Além disso, a infraestrutura da escola onde trabalha, localizada em Perdizes, está completamente detonada, conta. Não há sala de nada. Quando se entra na escola, topa-se de frente com pedreiros tapando buracos nas paredes do local. Os estudantes veem que a escola está precarizada e o celular na mão dos alunos os ajuda a dar a impressão de que têm um mundo legal ao seu alcance, e com certeza esse mundo é mais legal do que aquele que está à volta desses jovens. Muitos deles utilizam também fones de ouvido durante as aulas, o que a professora não vê como um problema, mas que feito durante todo o período de estudo parece um pouco demais.
Há uma liberdade que os alunos sentem ao usar o celular, afinal falta alternativa da própria cidade onde vivem para estarem e conviverem nas horas vagas, como lugares públicos relaxar e encontrar pessoas, além de áreas verdes de convívio e ao ar livre. Alice tenta se colocar no lugar deles e, de fato, a tecnologia parece uma boa alternativa à situação dentro da qual se inserem. É um cenário que chama a atenção da professora e que, de acordo com ela, pede que algo seja feito pela própria área da educação, pelo Poder Público e também pela sociedade; não adianta apenas a escola olhar para esses adolescentes, todos têm que olhar para que aconteça uma mudança.
E, o não uso: é possível?
O uso do celular durante as aulas é um hábito muito frequente e que está sendo praticado em excesso pelos alunos, no entanto. Alice conta que já tentou tirar o celular inúmeras vezes dos jovens que leciona, mas já recebeu atitudes violentas, por exemplo xingamentos, como resposta. É como se o espaço “íntimo” deles estivesse sendo invadido quando tenta tirar o celular de suas mãos, e o medo de limitar esse uso é real, conta a professora.
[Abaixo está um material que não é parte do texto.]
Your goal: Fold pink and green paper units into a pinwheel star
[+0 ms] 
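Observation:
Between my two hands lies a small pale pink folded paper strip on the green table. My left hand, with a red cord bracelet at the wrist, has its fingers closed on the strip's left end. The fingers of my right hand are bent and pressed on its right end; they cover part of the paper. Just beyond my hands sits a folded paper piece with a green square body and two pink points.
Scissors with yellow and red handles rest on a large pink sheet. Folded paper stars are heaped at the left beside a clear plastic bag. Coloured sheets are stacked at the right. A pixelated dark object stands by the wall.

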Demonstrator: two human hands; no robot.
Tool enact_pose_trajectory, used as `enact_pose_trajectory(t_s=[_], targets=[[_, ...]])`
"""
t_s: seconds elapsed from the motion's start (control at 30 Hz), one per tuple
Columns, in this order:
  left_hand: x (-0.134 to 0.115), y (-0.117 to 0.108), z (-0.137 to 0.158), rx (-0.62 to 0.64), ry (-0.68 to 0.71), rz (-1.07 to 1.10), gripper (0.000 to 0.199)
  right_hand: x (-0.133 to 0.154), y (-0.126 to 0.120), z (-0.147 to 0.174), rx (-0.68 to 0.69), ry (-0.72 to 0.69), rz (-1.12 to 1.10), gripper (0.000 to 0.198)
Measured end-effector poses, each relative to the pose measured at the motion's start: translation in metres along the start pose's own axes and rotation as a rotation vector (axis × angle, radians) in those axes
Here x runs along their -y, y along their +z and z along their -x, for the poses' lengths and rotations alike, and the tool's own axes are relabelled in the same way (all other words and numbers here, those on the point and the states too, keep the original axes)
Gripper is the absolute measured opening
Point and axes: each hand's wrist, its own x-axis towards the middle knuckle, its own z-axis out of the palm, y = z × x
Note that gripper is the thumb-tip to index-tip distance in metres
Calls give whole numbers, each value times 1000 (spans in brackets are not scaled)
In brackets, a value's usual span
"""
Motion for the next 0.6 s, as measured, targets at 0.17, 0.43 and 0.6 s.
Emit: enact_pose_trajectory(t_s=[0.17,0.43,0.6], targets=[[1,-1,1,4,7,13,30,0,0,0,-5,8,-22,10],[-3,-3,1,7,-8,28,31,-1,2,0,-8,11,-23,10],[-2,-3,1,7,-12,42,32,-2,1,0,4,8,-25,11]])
O vício do celular juntado à fase da adolescência pelas quais seus alunos passam torna muito difícil a retirada do uso desse dispositivo de forma tão natural e fácil; assim como os adultos, eles também utilizam o celular a todo momento e em todo lugar, e isso ainda é socialmente aceito, por mais que existam inúmeros estudos mostrando os malefícios desse uso exacerbado por ambas as categorias de idade.
Não é sobre tirar os jovens do celular e colocá-los nas carteiras das salas de aula tradicionais, ainda mais se for com dispositivos eletrônicos para aprender. Para que aconteça de fato uma melhora no desempenho e no interesse dos alunos pelas aulas, tem que haver uma desconstrução se a sociedade realmente quiser que as crianças voltem a aprender nas escolas. As consequências da tecnologia vão muito além do uso em si; os jovens perderam além da capacidade de se concentrar cem por cento em uma coisa só, eles perderam o interesse pelas matérias e formas de aprendizado mais quadradas da escola. Quanto mais dinâmicas se faz fora da sala de aula, mais os alunos se interessam pelo seu conteúdo. Tem que haver uma reinvenção dos métodos de ensino e aprendizagem.